Nicht mitbestimmungspflichtig werden in aller Regel aber KI-Systeme und allgemein IT-Systeme sein, wenn sie

  • das Verhalten von Arbeitnehmern gar nicht erst individualisierbar erfassen, etwa bei der Analyse ausreichend großer (anonymisierter) Leistungsdaten zur Messung der Leistung einer (ausreichend großen) Abteilung oder der Arbeitnehmerleistung im Unternehmen als Ganzes;
  • das Verhalten von Arbeitnehmer zwar individualisierbar aufzeichnen, der Arbeitgeber auf diese Aufzeichnungen aber nachweislich keinen Zugriff nehmen könnte, selbst wenn er wollte. Die fehlende Zugriffsmöglichkeit kann sich aus technischer Unmöglichkeit und rechtlicher Unmöglichkeit[1] ergeben (z. B.: Anwendung läuft auf Servern eines Drittanbieters ohne Zugriff und ein Herausgabeanspruch des Arbeitgebers ist vertraglich ausgeschlossen);
  • die Leistung/das Verhalten einer gesamten (ausreichend großen) Gruppe (etwa Abteilung) beurteilen, ohne dass Rückschlüsse auf den einzelnen Arbeitnehmer gezogen werden können[2];
  • ausschließlich der Kontrolle von Maschinen oder technischen Vorgängen dienen;
  • bereits durch vorhandene Betriebsvereinbarungen implizit abgedeckt werden, das Mitbestimmungsrecht insoweit also verbraucht ist. Legt z. B. eine IT-Rahmenvereinbarung[3] für alle IT-Systeme fest, dass eine Leistungskontrolle bei dringendem Tatverdacht auch zur Aufdeckung von Straftaten erfolgen darf, gilt dies grundsätzlich auch für zukünftige IT-, und damit auch KI-Systeme. Hier lohnt sich stets ein Blick in die bestehenden (Rahmen-)Betriebsvereinbarungen.
 
Hinweis

Nicht vorhandene Individualisierbarkeit

Die Individualisierbarkeit ist nicht gegeben, wenn:

  1. Verhaltens- oder Leistungsdaten von vornherein dauerhaft wirksam anonymisiert sind oder
  2. wenn technische Einrichtungen, die Daten erfassen, von vielen Arbeitnehmern benutzt werden und diese Nutzung keinem bestimmten Arbeitnehmer zugeordnet werden kann.[4]
 
Praxis-Tipp

Anonymisierung

Eine im System angelegte Anonymisierung bietet sich insbesondere im Bereich Analyse und Prognoseanwendungen an, bei der Informationen über individuelle Arbeitnehmer nicht im Vordergrund stehen, sondern Rückschlüsse auf das Unternehmen oder einzelne (größere) Abteilungen ausreichen (z. B. High-Level, Fluktuationsanalyse, Prognosen zum Personalbedarf im Unternehmen insgesamt). Die Kosten einer Anonymisierung sollten mit dem Aufwand eines Mitbestimmungsprozesses abgewogen werden.
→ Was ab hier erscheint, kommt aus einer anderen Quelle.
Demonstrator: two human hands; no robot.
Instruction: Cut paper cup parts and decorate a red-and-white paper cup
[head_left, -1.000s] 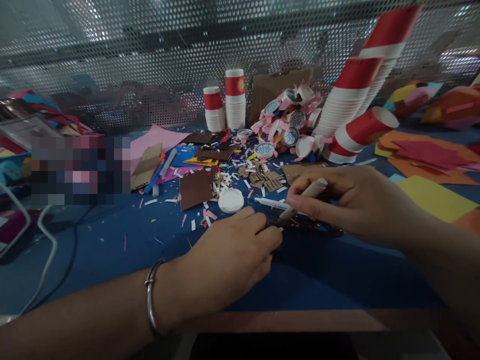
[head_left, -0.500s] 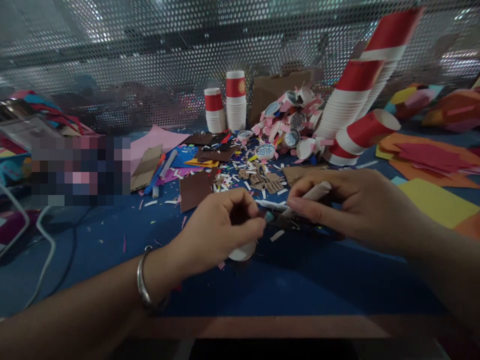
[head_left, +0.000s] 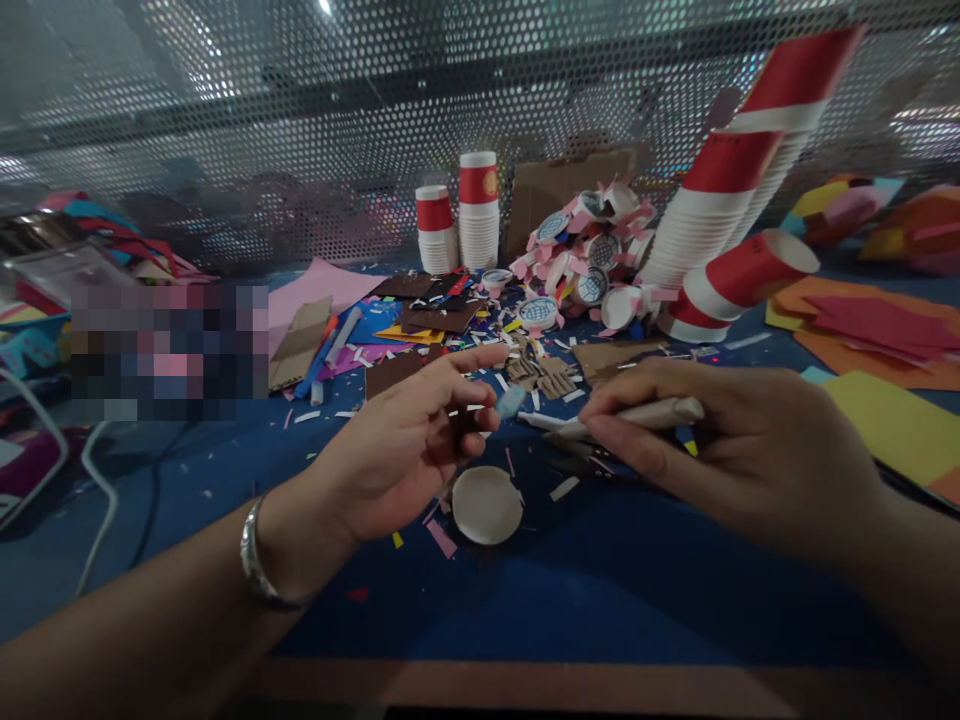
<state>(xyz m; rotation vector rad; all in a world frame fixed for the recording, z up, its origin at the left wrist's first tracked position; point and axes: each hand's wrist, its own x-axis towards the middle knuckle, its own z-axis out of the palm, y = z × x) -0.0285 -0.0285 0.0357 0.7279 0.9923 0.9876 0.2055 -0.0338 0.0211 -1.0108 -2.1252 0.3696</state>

Datenschutzrechtliche Themen als solche unterfallen nicht dem Mitbestimmungsrecht des Betriebsrats nach § 87 Abs. 1 Nr. 6 BetrVG.[5] Das Datenschutzrecht stellt nämlich bereits eine zwingende und abschließende gesetzliche Regelung dar.

[1] Im Ergebnis ähnlich auch Richardi, § 87 BetrVG, Rz. 526.
[2] Eine Ausnahme kann vorliegen, wenn die Daten einer überschaubaren Gruppe von Arbeitnehmern (Akkord- oder sonstige Arbeitsgruppe) zugeordnet werden können, die für eine bestimmte Leistung (Arbeitsergebnis) oder ein bestimmtes Verhalten gemeinsam verantwortlich ist, sodass ein von der technischen Einrichtung ausgehender Überwachungsdruck auf den einzelnen Arbeitnehmer "durchschlägt". Unerheblich ist die Gruppengröße und wie der Überwachungsdruck bewirkt wird; nur muss die Gruppe insgesamt für ihr Arbeitsergebnis verantwortlich gemacht werden und daher ein gemeinsames Interesse an einem möglichst guten Ergebnis haben.
[4] GK-BetrVG/Gutzeit, 12. Aufl. 2022, BetrVG § 87 Rz. 578.
[5] Janko/Krüger/Adam, BB 2023, S. 2100.